_WHAT YOU ARE ASKED TO DO:_ Pictures stay out of this copy; please retype only the lines from the start of the records through the line with "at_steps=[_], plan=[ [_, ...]".

Stored items from a collection:
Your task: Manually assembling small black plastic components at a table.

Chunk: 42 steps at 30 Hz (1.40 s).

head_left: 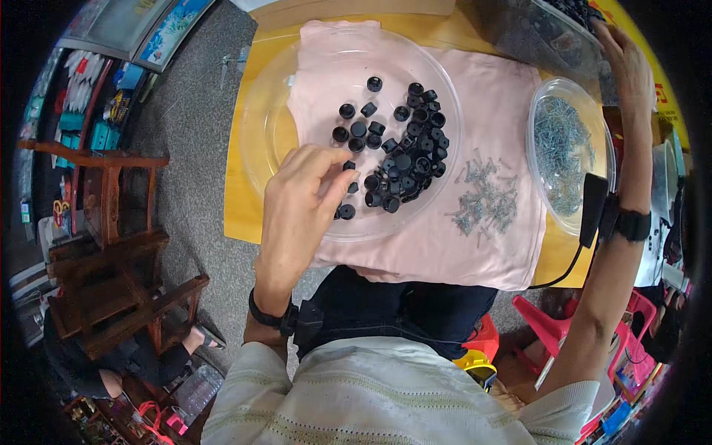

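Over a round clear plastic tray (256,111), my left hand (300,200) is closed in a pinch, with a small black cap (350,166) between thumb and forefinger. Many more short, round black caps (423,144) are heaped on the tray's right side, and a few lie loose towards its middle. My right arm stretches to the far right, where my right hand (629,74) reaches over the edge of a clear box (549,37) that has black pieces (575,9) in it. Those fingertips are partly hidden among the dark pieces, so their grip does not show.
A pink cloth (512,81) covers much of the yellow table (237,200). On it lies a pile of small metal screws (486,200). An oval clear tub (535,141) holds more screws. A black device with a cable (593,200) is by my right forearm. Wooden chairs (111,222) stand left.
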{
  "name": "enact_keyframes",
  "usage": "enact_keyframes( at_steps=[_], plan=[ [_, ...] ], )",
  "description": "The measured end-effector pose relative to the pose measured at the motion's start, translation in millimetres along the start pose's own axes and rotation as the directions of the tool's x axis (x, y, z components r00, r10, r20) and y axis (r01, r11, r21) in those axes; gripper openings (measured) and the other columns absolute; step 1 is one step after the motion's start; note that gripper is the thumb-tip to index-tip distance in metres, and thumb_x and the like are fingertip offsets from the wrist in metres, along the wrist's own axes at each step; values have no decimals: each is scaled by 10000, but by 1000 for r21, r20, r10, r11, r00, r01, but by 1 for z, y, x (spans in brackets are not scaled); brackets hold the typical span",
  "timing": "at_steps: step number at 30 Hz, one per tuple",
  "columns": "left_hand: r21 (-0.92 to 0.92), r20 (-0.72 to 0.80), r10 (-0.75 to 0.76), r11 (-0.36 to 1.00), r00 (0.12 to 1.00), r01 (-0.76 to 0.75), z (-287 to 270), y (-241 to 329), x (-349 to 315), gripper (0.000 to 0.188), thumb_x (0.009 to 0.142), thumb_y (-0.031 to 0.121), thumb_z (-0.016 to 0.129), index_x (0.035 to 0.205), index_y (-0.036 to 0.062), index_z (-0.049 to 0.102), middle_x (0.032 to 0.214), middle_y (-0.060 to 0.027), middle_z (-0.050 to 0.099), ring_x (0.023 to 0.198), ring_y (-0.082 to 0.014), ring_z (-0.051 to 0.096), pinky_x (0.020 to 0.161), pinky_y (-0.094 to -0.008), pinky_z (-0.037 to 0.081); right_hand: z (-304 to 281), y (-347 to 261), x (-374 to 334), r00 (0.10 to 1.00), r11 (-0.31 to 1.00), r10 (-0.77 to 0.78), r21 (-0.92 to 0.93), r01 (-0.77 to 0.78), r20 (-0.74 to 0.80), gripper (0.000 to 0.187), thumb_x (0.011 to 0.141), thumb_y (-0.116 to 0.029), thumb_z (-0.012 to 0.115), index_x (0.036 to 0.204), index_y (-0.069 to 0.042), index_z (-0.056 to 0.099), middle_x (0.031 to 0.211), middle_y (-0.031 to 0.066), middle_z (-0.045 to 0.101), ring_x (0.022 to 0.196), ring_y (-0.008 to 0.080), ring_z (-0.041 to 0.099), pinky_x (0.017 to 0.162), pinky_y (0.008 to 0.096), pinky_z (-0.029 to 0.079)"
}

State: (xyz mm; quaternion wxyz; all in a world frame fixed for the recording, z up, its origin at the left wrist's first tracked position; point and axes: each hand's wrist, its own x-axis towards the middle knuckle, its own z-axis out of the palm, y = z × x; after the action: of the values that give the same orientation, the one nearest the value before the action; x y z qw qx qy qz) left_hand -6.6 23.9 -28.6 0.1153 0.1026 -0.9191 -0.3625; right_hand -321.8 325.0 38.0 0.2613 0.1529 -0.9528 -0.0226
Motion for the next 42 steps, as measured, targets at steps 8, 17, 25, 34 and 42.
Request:
enact_keyframes(
  at_steps=[8, 17, 25, 34, 42],
  plan=[
    [15, 29, 37, 999, 999, -38, 10, -3, 7, 146, 744, 31, 655, 885, 5, 624, 836, -139, 602, 794, -311, 587, 682, -354, 468, -73, -40, -96, 990, 825, 86, 565, -6, -115, 293, 924, -321, 541, 1201, -260, 619, 1193, 30, 614, 931, 137, 639, 774, 256, 508],
    [-494, 84, -31, 867, 996, 68, -1, 40, -29, 137, 792, -8, 650, 929, -6, 636, 902, -58, 648, 797, -125, 614, 713, -241, 480, -118, -143, -265, 986, 354, -56, 927, -125, 154, 317, 706, 40, 692, 1007, -53, 663, 876, 83, 652, 725, 179, 599, 580, 268, 481],
    [-833, 491, 10, 298, 871, 466, 44, 66, -85, 188, 833, 30, 655, 1006, 2, 587, 945, -45, 613, 872, -93, 580, 781, -225, 473, -128, -146, -316, 991, 241, 63, 962, -131, 119, 312, 710, 20, 722, 1008, -35, 648, 841, 76, 637, 714, 181, 593, 601, 269, 482],
    [-786, 557, 68, 364, 828, 499, 63, 77, -82, 190, 847, 52, 643, 1026, 19, 587, 924, -30, 608, 834, -89, 577, 728, -240, 488, -128, -124, -324, 965, 172, 114, 952, -255, 238, 232, 761, 13, 688, 985, -32, 650, 864, 75, 624, 716, 145, 617, 589, 235, 497],
    [-195, 148, 375, 918, 915, -344, 84, 73, -46, 181, 786, -63, 617, 945, 7, 664, 802, -89, 598, 652, -143, 580, 579, -246, 446, -93, -98, -306, 953, 348, 171, 890, -296, 250, 154, 765, -22, 670, 907, -27, 612, 830, 101, 594, 701, 222, 612, 579, 305, 505]
  ],
)
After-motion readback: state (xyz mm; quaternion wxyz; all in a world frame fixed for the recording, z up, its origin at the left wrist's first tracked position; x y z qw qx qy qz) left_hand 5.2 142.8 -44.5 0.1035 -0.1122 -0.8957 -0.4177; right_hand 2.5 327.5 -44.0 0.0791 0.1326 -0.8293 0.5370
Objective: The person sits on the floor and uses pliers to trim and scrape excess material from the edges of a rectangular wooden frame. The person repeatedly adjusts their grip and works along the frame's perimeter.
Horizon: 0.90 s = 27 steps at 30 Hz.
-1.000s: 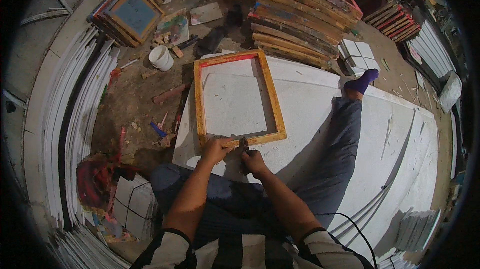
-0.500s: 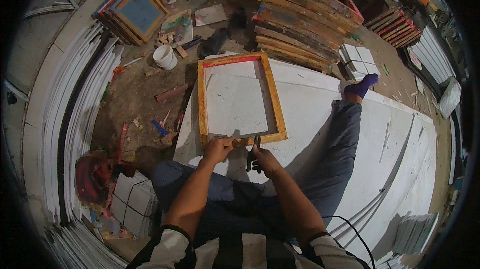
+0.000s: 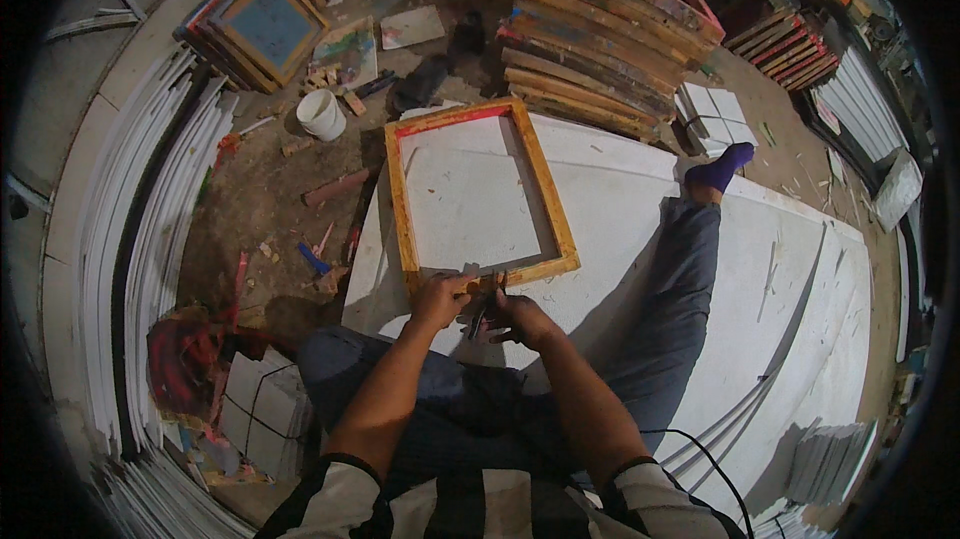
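Observation:
A yellow-brown wooden frame [image 3: 553, 201], red along part of its inner edge, stands tilted in front of me, with its near rail toward my lap. My left hand [image 3: 438, 303] is closed on that near rail, left of its middle. Dark pliers [image 3: 487, 317] are in my right hand [image 3: 526, 322], their top against the near rail just beside my left fingers. The fingers partly hide the tool, and I cannot make out what its jaws touch. White sheets [image 3: 470, 204] show through the frame's opening.
My stretched right leg [image 3: 675, 289] lies across the white boards. A white bucket [image 3: 321, 115], a blue-handled tool [image 3: 313, 258] and wood scraps are on the floor to the left. Stacked wooden frames [image 3: 600, 29] stand at the back. Long white strips [image 3: 155, 259] line the left side.
The pliers have shifted left along the near rail, closer to my left hand, and turned. The frame has rotated slightly counterclockwise; my left hand keeps its grip.

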Available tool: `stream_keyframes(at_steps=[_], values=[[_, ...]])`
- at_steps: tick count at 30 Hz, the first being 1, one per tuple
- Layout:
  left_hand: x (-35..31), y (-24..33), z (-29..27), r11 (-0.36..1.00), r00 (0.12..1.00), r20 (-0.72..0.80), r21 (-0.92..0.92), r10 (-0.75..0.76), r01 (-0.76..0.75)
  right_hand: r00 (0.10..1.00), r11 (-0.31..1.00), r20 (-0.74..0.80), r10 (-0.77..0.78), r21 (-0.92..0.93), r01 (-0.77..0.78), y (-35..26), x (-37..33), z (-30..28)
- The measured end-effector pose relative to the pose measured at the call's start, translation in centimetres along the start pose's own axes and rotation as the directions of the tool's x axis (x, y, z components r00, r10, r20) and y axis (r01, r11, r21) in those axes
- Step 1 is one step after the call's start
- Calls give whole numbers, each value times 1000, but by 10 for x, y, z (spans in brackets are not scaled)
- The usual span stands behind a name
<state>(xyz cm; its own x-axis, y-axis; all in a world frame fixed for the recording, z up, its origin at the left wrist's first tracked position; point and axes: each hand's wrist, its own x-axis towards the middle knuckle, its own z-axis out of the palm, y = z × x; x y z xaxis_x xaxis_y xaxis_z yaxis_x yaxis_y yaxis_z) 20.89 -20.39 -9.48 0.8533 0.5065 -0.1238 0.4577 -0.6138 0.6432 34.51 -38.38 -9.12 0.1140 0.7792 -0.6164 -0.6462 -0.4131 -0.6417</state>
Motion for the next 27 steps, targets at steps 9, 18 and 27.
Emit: stream_keyframes(at_steps=[9,18,27], values=[[3,-10,5,992,991,-51,-28,120,-121,999,989,-10,36,146,-34,8,21,0],[1,5,-4,999,1000,31,37,-6,4,985,990,-170,-3,137,27,-8,16,27],[2,-11,7,991,1000,-29,135,3,1,970,994,-223,-97,18,104,-30,-13,18]])
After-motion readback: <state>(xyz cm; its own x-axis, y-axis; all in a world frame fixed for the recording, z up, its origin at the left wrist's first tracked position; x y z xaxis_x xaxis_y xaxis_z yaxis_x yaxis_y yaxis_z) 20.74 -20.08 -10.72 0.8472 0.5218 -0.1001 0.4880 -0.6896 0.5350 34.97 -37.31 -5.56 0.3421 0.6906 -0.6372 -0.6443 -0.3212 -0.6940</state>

_SOLUTION FOR THIS EXERCISE:_
Your task: Manually assembling small black plastic components at a table.

Chunk: 42 steps at 30 Hz (1.40 s).

head_left: 

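Over a round clear plastic tray (256,111), my left hand (300,200) is closed in a pinch, with a small black cap (350,166) between thumb and forefinger. Many more short, round black caps (423,144) are heaped on the tray's right side, and a few lie loose towards its middle. My right arm stretches to the far right, where my right hand (629,74) reaches over the edge of a clear box (549,37) that has black pieces (575,9) in it. Those fingertips are partly hidden among the dark pieces, so their grip does not show.
A pink cloth (512,81) covers much of the yellow table (237,200). On it lies a pile of small metal screws (486,200). An oval clear tub (535,141) holds more screws. A black device with a cable (593,200) is by my right forearm. Wooden chairs (111,222) stand left.
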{
  "name": "enact_keyframes",
  "usage": "enact_keyframes( at_steps=[_], plan=[ [_, ...] ], )",

No more output is required for this exercise.